Seattle is at a crossroads. While construction cranes and luxury condos increasingly dominate our skyline, most of us face an affordable housing crisis. While our city and state are home to some of the world’s wealthiest corporations, we face underfunded services and the most regressive tax system in the nation.
Working people and people of color are being driven out by the fastest rising rents of any major U.S. city. An out-of-touch political establishment spends billions on business-approved projects like the Bertha boondoggle, while rejecting rent control and taxes on corporations and the super-rich.

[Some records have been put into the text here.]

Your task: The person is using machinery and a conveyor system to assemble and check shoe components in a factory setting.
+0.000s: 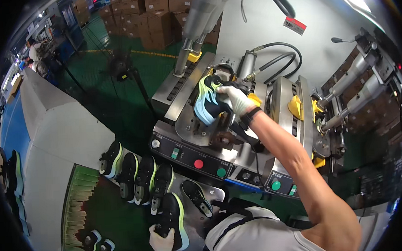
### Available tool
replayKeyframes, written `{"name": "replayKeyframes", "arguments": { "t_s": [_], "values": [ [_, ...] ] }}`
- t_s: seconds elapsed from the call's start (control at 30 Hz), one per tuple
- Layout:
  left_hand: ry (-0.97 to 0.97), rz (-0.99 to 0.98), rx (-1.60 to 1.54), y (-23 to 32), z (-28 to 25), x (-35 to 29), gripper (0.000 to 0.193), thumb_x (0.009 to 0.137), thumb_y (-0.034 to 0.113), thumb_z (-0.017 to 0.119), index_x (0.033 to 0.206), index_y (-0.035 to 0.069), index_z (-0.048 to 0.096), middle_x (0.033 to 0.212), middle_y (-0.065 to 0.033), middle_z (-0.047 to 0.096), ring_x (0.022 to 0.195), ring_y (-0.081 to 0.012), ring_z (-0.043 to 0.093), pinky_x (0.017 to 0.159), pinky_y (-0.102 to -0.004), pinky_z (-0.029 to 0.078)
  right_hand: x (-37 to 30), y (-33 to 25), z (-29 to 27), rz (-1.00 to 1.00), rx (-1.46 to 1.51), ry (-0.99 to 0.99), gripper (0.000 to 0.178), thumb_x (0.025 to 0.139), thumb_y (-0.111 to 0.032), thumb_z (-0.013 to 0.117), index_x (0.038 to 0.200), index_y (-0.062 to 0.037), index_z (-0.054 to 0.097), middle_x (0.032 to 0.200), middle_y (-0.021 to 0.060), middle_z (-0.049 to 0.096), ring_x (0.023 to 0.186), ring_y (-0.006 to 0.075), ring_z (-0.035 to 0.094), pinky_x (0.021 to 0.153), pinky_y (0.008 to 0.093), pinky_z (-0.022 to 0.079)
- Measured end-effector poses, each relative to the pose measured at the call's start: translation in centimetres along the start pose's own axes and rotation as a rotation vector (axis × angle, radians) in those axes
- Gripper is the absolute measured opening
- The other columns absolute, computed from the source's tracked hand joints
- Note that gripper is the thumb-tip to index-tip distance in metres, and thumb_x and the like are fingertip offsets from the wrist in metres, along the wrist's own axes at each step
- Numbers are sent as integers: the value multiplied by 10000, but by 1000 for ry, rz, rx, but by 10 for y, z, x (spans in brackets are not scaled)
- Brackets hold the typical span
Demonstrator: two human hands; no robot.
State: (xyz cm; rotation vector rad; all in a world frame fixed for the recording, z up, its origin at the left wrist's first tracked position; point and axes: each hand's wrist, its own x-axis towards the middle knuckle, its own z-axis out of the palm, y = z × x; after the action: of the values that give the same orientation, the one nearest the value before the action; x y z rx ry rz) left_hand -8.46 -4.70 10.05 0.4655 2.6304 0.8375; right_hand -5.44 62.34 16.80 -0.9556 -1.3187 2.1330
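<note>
My right hand (236,100), in a white glove with a dark band at the wrist, grips a black sneaker (204,103) with a blue-to-green sole. That sneaker is tilted over the metal plate (190,129) of the press machine, its sole facing left. Low in the view, my gloved left hand (162,242) is closed round the end of another black sneaker (173,213) with a yellow-green sole edge. Beyond it several black sneakers (144,179) stand in a row by the metal table (218,195). A lone black shoe (196,196) with a metal piece inside lies on that table.
A control panel (189,157) with red and green buttons fronts the machine. A metal press column (196,36) rises at its left, and more press arms (358,85) stand at right. Sneakers sit inside a bristle-edged opening (78,198) at lower left. Cardboard boxes (154,26) are stacked behind.
</note>
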Motion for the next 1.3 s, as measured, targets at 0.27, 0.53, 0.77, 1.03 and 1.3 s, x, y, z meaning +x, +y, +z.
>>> {"name": "replayKeyframes", "arguments": {
  "t_s": [0.27, 0.53, 0.77, 1.03, 1.3],
  "values": [
    [-24, 172, 178, -73, 90, -24, 730, 685, 309, 932, 1299, 55, 630, 1101, -222, 654, 1046, -476, 650, 896, -562, 542, 174, 30, 17, 209, -648, 669, 161, 853, -156, 819, 949, -29, 795, 942, 170, 783, 894, 306, 777, 766, 419, 590],
    [-26, 122, 113, -81, 116, -19, 782, 675, 241, 912, 1346, 16, 578, 1166, -259, 586, 1126, -506, 573, 962, -602, 478, 152, 48, 75, 20, -1123, 1126, 538, 863, -251, 740, 1247, 120, 676, 1342, 305, 676, 1264, 381, 705, 1059, 393, 576],
    [-13, 156, 83, -75, 106, -20, 744, 696, 249, 910, 1325, 26, 580, 1184, -244, 583, 1152, -488, 565, 997, -590, 463, 79, -25, 84, -296, -1543, 293, 711, 864, -439, 815, 1365, 42, 663, 1402, 288, 668, 1370, 436, 592, 1153, 505, 479],
    [-21, 137, 64, -76, 115, -12, 754, 688, 284, 910, 1324, 38, 587, 1192, -235, 570, 1138, -478, 568, 966, -592, 475, 59, -8, 75, -422, -2390, -937, 675, 810, -488, 851, 1296, -47, 693, 1288, 149, 692, 1306, 347, 616, 1129, 495, 444],
    [-26, 119, 76, -75, 109, -18, 770, 652, 231, 885, 1323, 15, 576, 1174, -243, 561, 1125, -481, 567, 961, -594, 480, 60, 30, 76, -522, -2478, -598, 588, 826, -505, 851, 1229, -91, 741, 1236, 108, 690, 1218, 327, 633, 1116, 616, 396]
  ]
}}
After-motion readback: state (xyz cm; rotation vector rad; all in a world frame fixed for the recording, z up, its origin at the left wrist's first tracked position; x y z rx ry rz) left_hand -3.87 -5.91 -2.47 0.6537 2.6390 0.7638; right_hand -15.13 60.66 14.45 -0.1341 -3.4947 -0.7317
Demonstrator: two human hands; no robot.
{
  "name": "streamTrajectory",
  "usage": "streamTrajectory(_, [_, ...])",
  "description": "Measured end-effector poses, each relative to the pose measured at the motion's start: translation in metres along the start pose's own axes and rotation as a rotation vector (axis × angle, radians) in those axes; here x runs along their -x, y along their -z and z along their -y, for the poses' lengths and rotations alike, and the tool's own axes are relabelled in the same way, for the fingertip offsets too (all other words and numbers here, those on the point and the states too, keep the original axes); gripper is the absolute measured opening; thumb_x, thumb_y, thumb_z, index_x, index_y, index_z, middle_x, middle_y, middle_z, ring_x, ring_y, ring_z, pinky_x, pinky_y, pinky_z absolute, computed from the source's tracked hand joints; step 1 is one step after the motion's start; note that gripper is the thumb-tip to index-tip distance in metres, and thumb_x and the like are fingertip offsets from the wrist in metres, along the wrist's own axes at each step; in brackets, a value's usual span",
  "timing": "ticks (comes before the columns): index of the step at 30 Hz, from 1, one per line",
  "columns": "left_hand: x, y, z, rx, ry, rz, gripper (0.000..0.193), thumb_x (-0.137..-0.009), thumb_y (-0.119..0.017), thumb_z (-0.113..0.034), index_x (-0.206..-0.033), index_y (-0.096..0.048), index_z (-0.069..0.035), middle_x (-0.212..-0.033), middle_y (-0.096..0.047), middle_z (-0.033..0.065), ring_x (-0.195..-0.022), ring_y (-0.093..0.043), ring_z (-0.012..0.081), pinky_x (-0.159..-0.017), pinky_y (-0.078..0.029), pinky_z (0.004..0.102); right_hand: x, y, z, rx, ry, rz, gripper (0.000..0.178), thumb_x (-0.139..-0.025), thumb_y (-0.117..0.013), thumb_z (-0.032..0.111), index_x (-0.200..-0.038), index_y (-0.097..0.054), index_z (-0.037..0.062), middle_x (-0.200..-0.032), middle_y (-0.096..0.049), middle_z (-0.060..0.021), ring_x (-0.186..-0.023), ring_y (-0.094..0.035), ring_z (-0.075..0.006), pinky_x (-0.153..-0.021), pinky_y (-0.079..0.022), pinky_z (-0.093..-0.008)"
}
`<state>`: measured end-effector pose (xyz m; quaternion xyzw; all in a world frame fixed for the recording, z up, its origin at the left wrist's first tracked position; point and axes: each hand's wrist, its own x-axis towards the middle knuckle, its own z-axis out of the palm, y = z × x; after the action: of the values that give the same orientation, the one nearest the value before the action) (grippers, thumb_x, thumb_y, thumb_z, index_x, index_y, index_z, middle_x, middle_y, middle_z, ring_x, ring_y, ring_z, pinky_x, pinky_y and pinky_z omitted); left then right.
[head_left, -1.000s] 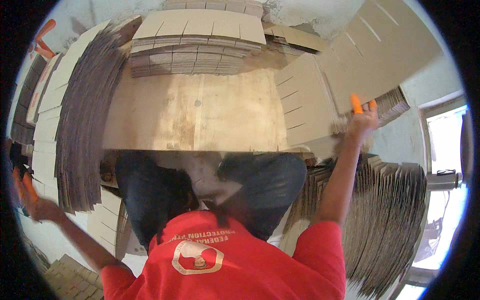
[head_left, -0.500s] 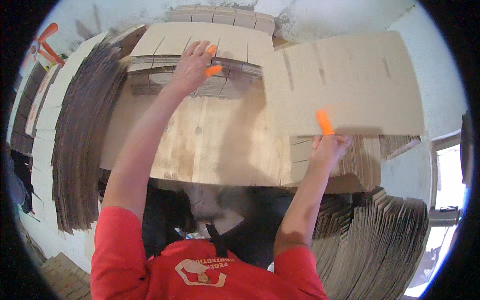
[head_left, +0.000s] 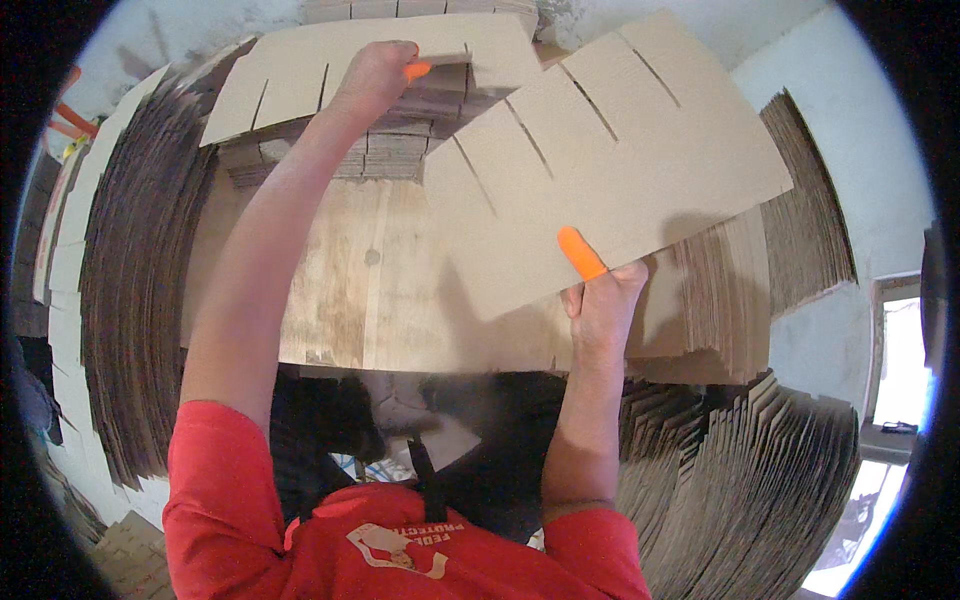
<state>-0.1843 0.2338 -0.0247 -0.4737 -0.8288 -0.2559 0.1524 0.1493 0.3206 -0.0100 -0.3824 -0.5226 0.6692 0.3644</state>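
Note:
My right hand (head_left: 605, 300) pinches the near edge of a brown slotted cardboard sheet (head_left: 610, 150), its orange-covered finger or thumb lying on top. This sheet is held up at a slant over the right part of the wooden board, its slots toward the far side. At the far side, my left hand (head_left: 385, 78) is closed on the near edge of another slotted cardboard sheet (head_left: 290, 75), with an orange finger cover showing. That sheet lies over a stack of cardboard pieces (head_left: 395, 150). The left fingertips are partly hidden.
Bare wood shows on the board (head_left: 330, 290). Tall cardboard stacks stand at the left (head_left: 140, 280) and right (head_left: 810, 200). More cardboard sheets (head_left: 740, 480) fan out at the lower right. An orange-bladed fan (head_left: 75, 120) is at the far left, and a white wall (head_left: 790, 60) rises behind.
The right hand has moved left and nearer, turning its sheet to a slant. My left hand has gone from resting open on the far sheet to closing on its edge. The view has shifted slightly.

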Motion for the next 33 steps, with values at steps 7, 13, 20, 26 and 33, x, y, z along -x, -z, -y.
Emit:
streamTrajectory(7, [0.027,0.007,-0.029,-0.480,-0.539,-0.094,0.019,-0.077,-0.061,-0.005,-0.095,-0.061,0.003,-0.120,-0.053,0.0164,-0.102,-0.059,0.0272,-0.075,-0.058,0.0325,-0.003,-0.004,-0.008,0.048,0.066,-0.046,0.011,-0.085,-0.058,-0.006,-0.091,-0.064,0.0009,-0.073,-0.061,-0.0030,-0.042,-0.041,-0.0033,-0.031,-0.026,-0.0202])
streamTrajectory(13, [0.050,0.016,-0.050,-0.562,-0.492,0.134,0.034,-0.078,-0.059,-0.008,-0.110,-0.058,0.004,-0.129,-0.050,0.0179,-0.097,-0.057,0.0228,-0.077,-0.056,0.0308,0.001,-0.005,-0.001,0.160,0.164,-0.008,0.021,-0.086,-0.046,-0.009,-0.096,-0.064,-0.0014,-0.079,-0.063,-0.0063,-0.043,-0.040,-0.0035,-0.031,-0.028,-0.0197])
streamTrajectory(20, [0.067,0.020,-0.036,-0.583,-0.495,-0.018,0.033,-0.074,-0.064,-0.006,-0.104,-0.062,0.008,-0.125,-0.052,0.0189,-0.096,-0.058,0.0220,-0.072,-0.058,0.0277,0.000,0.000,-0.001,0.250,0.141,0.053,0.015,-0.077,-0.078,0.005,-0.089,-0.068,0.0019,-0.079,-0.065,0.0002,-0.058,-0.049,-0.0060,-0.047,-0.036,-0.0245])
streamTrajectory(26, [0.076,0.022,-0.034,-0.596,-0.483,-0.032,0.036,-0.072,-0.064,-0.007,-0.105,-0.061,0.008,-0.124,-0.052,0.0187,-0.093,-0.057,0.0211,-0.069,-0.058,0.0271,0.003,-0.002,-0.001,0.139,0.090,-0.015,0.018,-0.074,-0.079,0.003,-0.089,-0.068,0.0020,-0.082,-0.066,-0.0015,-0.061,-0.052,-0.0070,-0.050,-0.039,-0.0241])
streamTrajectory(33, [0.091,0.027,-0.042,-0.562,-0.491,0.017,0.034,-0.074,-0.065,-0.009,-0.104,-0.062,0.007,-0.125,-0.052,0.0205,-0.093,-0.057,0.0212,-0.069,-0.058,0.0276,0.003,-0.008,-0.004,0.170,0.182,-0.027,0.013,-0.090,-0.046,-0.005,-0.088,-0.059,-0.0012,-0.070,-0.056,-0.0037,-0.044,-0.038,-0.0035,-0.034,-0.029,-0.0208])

Since her election in 2013, Councilmember Kshama Sawant has led the opposition to this corporate-driven agenda. Kshama has been an unapologetic champion of working people, delivering on her campaign promise to make Seattle the first major city to pass a $15/hour minimum wage less than six months after she took office.
Since then she helped win a series of other progressive victories (read more about her record here).
In the words of veteran Seattle City Councilmember Nick Licata,
Kshama has made things happen that never would have happened before.
Now Kshama is tackling head-on the crisis of skyrocketing rents by fighting for rent control, for a Tenants’ Bill of Rights, and for the city to build thousands of high-quality apartments rented at below-market rates. She is working to fully fund a world-class public transit system and implement Municipal Broadband as an alternative to the slow and expensive Comcast and Centurylink monopolies.
As a representative of working people, Kshama does not take a penny in corporate cash. While the rest of the City Council pays themselves $120,000/year, Councilmember Sawant takes only the average worker’s wage and donates the remainder to a Solidarity Fund to help build social justice movements.